It appears that part of the problem is that livestock handling procedures both on farms and while in transit or on arrival at the abattoir follow a traditional "low tech" approach where handlers require to come into close proximity with cattle which may be agitated and unpredictable. Trying to handle livestock in a confined location like a cattle shed creates an inherent risk of an accident involving trampling or crushing injuries against barrier fencing or walls. Beef cattle have an average weight of around 720 kg.
Workplace Accidents Scotland
In Scotland the deaths at work included the following circumstances:
- A 76-year-old self-employed farmer was crushed by a bull when trying to move him to another field. It appears he was either crushed against a fence or attacked.
- An 82-year-old forestry owner was run over by a forest harvester. He entered his woodland and was struck by the vehicle as it was being reversed.
- An 8-year-old child was struck and trapped by logs as she played on a stack in a commercial forestry site. She died from asphyxiation.
- A 49-year-old farm worker was crushed beneath a tractor trailer as he carried out repairs.
- A 62-year-old oyster farmer drowned while tending to oysters being grown on trestles on the seabed.
Why is it that a high proportion of agricultural workers killed were over 65 years of age? This may be explained by the fact that in these industries older workers often cannot avoid placing themselves potentially in harms way because of the nature of the tasks carried out whereas in, for example the building trade older employees who continue to work will often take supervisory roles such as a foremen which allow for more sedentary work to be carried out. In relation to fishery activities there is a well recognised increase in risk of serious injury when working on or in a water environment. Employers liability insurance premiums are significantly higher for such work types compared with land based industries.
In farming, the reason for the spike in serious accidents at work and fatalities relating to cattle also seems to be obvious. It is comparable with factory workers working alongside large vehicles or fork lift trucks which can suddenly move off in uncontrolled or unpredictable directions. The animals are also often at their most agitated and unpredictable when taken out of their familiar surroundings, such as when transported by a cattle truck into an alien environment such as the lairage section of an abattoir. Here they are transferred by the farmer into the control of the abattoir workers who will have no knowledge of their individual characteristics at a time when they may be difficult to handle. It is perhaps hardly surprising that in such a situation serious accidents are commonplace.
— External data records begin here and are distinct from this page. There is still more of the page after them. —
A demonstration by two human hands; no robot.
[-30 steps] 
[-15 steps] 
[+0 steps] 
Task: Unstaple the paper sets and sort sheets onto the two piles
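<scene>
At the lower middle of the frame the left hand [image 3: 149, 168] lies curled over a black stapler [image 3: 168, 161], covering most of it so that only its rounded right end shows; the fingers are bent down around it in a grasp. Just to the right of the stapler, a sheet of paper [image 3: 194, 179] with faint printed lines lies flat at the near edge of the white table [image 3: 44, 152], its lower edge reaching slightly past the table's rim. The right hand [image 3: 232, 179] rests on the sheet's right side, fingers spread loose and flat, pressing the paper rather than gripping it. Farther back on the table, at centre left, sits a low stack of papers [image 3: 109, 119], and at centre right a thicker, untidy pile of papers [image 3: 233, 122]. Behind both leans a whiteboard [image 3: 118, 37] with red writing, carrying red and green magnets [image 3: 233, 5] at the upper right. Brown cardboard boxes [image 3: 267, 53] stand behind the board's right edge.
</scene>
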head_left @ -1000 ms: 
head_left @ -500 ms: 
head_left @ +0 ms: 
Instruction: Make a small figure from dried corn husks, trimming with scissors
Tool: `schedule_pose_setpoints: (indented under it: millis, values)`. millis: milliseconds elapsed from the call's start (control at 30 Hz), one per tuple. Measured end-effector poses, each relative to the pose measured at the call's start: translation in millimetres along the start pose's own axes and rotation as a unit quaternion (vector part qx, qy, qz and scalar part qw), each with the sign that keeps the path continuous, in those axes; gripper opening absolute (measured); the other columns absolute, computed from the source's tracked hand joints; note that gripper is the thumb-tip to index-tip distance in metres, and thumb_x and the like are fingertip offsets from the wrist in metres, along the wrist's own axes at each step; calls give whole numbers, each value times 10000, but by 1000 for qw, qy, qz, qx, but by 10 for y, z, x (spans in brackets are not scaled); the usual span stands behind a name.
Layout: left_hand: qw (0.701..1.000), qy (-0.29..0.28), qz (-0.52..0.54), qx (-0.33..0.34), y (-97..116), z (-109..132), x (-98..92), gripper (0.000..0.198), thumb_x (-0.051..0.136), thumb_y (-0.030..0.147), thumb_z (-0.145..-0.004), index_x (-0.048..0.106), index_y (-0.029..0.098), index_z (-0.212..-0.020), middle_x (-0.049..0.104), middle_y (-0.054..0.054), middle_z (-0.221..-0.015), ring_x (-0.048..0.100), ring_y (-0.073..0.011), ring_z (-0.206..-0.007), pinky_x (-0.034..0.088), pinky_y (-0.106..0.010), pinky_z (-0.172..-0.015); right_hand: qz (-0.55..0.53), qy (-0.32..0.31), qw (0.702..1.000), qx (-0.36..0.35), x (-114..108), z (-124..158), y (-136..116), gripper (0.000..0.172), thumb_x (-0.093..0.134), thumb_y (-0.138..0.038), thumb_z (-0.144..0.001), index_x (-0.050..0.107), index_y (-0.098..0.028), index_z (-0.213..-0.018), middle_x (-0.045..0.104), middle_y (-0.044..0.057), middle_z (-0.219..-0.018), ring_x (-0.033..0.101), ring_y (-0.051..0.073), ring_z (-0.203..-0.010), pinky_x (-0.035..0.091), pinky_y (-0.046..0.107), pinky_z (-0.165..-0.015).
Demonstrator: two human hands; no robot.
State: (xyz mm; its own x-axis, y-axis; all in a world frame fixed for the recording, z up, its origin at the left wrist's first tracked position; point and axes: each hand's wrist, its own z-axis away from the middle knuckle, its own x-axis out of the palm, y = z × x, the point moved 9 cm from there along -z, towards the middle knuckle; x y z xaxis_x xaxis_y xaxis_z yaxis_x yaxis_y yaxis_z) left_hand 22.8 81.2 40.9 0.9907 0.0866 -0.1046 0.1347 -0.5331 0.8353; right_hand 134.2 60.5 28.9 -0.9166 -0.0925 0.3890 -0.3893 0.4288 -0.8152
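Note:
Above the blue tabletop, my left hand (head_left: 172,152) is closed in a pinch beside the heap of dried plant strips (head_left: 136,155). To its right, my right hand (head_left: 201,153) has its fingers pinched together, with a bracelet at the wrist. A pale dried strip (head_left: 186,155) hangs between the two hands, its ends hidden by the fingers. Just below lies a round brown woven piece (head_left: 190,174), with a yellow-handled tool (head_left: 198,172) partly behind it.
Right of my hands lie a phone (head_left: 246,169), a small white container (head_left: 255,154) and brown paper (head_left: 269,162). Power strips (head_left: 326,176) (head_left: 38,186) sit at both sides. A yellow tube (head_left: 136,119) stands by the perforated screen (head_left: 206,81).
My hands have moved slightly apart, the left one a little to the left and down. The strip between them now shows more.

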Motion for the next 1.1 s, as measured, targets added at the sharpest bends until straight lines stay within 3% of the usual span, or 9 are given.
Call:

Cattle sheds, farm yards and fields are "workplaces", covered by the Workplace (Health, Safety and Welfare) Regulations 1992. If a person is injured because of a slippy surface underfoot, this gives rise to a prima facie breach of Regulation 12(1) or 12(3) : Maintenance of clear and safe floors and traffic routes; and Regulation12(5): Provision of handrails and guardrails. Whilst direct liability results in criminal penalties rather than civil damages, the fact that there is no direct civil liability for breach of the Regulations is now largely immaterial. The Regulations connote a standard for reasonable care in relation to any civil damages claim. Personal injury solicitors will recognise that it is difficult to see how regulations that may give rise to criminal sanctions for breach could do otherwise.
Agriculture forestry and fishery work often combines heavy machinery with outdoor work which create risks which are in their nature difficult to control. The risk of slipping on a cattle shed floor is more difficult to control because of the presence of cattle waste and mud from outside. A unique hazard is created by the presence of large livestock such as cattle whose behaviour can be sudden and unpredictable. As every accident lawyer knows an employer requires to make "a suitable and sufficient assessment of the risks to the health and safety of his employees to which they are exposed whilst they are at work" and then take adequate steps to control the risk so that the activity can be safely carried out. It appears that, particularly in the area of livestock management serious risks are sometimes accepted as unavoidable, in part because that is the approach widely used in the industry. However, just because that is how the job has always been carried out does not necessarily mean that it is safe.